Through a third-person narrative, Jean Louise “Scout” Finch’s trip back to her hometown of Maycomb, Alabama – for her annual fortnight-long visit – is primarily anchored by her relationships with her father, Atticus Finch, her childhood sweetheart Henry “Hank” Clinton (and who works for her father), and her aunt, Alexandria Finch. Amidst her fairly mundane errands in the house and encounters in the city, she has flashbacks of her childhood experiences in Maycomb, and there are broader discussions about race relations in the American political context. This monotony is punctured when Jean Louise discovers “The Black Plague” pamphlet among her father’s papers, and further when she witnesses Atticus introducing a man who delivers a racist and offensive tirade against the African-Americans at a Citizens’ Council meeting.

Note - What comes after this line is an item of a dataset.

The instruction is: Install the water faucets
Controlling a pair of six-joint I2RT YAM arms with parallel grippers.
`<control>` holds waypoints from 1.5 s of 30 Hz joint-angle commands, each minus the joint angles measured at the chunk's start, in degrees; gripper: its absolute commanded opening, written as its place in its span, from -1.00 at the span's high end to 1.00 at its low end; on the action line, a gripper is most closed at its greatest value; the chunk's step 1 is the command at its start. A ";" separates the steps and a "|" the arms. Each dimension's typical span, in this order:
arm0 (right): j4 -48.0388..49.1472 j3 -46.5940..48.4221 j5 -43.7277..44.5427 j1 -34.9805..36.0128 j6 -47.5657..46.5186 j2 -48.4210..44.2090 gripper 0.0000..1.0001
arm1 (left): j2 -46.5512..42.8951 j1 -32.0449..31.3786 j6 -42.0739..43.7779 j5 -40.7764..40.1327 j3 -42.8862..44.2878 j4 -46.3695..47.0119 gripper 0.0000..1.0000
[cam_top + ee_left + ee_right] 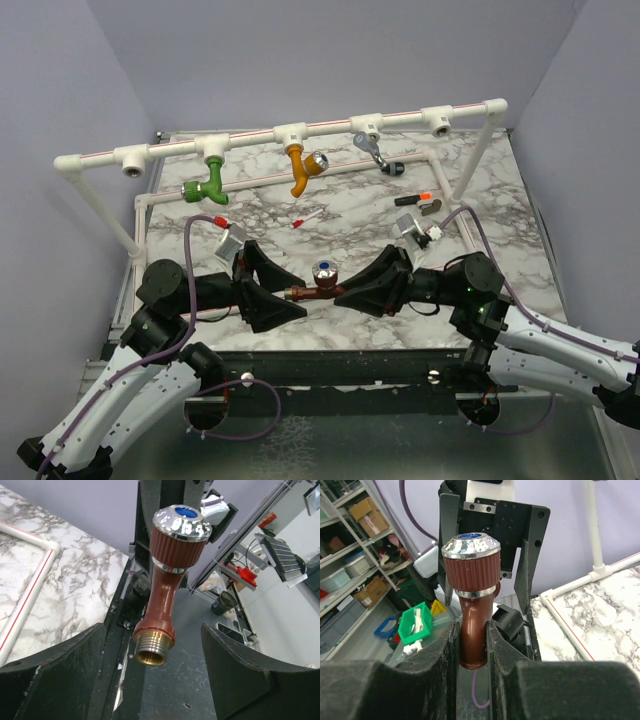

In reference to the titular metaphor of the “watchman” (or the moral compass) and the related themes of family and racial relationships, “Go Set a Watchman” then climaxes with Jean Louise’s confrontations with Hank, Atticus, and her uncle Jack Finch. Beyond the awkward and rambling structure of the arguments which advance the plot in a laboured manner, the motivation for and the approach to the eventual resolution – coming to terms with the prevalence of racism in her community and the pragmatic responses to incidents, and seeing Jean Louise seeing Atticus as a man rather than as a larger-than-life figure – seem unsatisfactory. The visit and accident involving Calpurnia and her grandson are left unaddressed too, besides Atticus’s decision to take up the case to prevent the National Association for the Advancement of Coloured People from being involved. Too much is left unsaid, and what is said is not always clear.